With its beginnings in 1983, as the Urban Design Center of Northeast Ohio, The CUDC has given students and architects a unique design opportunity with real world applications. The Collaborative is linked with Kent State University's College of Architecture, which offers graduate degrees in architecture and urban design. Using Cleveland as a backdrop and laboratory, the program integrates the school's curriculum and developing architectural theories/practices with public projects in Northeast Ohio's largest city.
CUDC approaches urban design around two central themes:
- Addressing historic preservation and infrastructure issues affecting the city;
- Applying research, related to large urban areas, to Cleveland and surrounding areas.
Considering its close relationship with the city of Cleveland, it comes as no surprise that in 2009 the department, under new director Ruth Durack, completely relocated from its Kent, Ohio campus to downtown Cleveland. The move brings the program into the historic Cleveland Playhouse District and brings students into close personal contact with the challenges and opportunities in the city.

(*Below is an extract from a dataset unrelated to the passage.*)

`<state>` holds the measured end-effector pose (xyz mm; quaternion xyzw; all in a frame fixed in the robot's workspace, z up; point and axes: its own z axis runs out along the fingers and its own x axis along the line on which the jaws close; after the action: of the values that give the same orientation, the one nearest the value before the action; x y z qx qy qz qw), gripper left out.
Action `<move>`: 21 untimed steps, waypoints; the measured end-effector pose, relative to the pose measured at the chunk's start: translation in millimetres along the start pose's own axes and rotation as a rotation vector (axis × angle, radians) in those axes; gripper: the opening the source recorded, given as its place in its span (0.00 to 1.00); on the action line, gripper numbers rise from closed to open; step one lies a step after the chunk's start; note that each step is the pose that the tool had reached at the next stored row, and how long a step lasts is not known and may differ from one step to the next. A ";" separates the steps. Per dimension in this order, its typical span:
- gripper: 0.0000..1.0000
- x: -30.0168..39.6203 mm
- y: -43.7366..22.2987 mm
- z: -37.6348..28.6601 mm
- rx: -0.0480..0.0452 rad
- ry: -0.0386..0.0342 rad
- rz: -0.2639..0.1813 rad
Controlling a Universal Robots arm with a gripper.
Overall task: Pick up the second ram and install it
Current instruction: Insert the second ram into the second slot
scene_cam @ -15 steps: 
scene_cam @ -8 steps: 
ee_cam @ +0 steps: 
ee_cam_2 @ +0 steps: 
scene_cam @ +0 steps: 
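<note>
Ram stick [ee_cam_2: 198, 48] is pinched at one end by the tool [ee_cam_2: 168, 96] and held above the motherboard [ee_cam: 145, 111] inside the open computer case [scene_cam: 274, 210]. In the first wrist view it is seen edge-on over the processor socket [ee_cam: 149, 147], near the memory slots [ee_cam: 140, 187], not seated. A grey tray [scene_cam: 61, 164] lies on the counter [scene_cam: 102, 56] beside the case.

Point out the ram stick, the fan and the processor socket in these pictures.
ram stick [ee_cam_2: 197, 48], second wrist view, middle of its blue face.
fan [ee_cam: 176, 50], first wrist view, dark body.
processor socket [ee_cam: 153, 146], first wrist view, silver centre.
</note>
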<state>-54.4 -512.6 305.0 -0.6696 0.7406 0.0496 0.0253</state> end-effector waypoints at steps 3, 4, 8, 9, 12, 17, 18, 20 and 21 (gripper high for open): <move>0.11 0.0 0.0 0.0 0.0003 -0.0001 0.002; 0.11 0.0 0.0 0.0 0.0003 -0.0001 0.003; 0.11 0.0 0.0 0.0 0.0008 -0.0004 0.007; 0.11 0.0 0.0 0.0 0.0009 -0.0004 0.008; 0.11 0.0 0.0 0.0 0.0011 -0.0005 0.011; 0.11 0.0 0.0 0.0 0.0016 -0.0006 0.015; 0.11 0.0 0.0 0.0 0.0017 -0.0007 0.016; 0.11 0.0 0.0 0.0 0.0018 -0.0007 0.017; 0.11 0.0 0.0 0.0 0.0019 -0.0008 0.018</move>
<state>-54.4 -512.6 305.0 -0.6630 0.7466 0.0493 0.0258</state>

CUDC has produced several publications directly resulting from the research gathered in the city. They have also developed urban plans for many of Cleveland's neighborhood addressing issues with infill and unused spaces. One of CUDC's most endearing projects is the ongoing “Pop Up City.” This program regularly transforms unused spaces into temporary exhibitions/parties open to all. Past incarnations have included turning a vacant lot into an outdoor ice rink and snowboard park, transforming a freeway bridge into an art gallery resembling an elongated living room, and re-appropriating a parking garage into a roller discotech.
Much of the research conducted by CUDC falls into two seemingly opposing categories that raise an interesting question. Is the phenomenon of “shrinking cities” a trend that we should work to reverse or do declining populations in Midwestern cities present a unique opportunity for sustainable growth?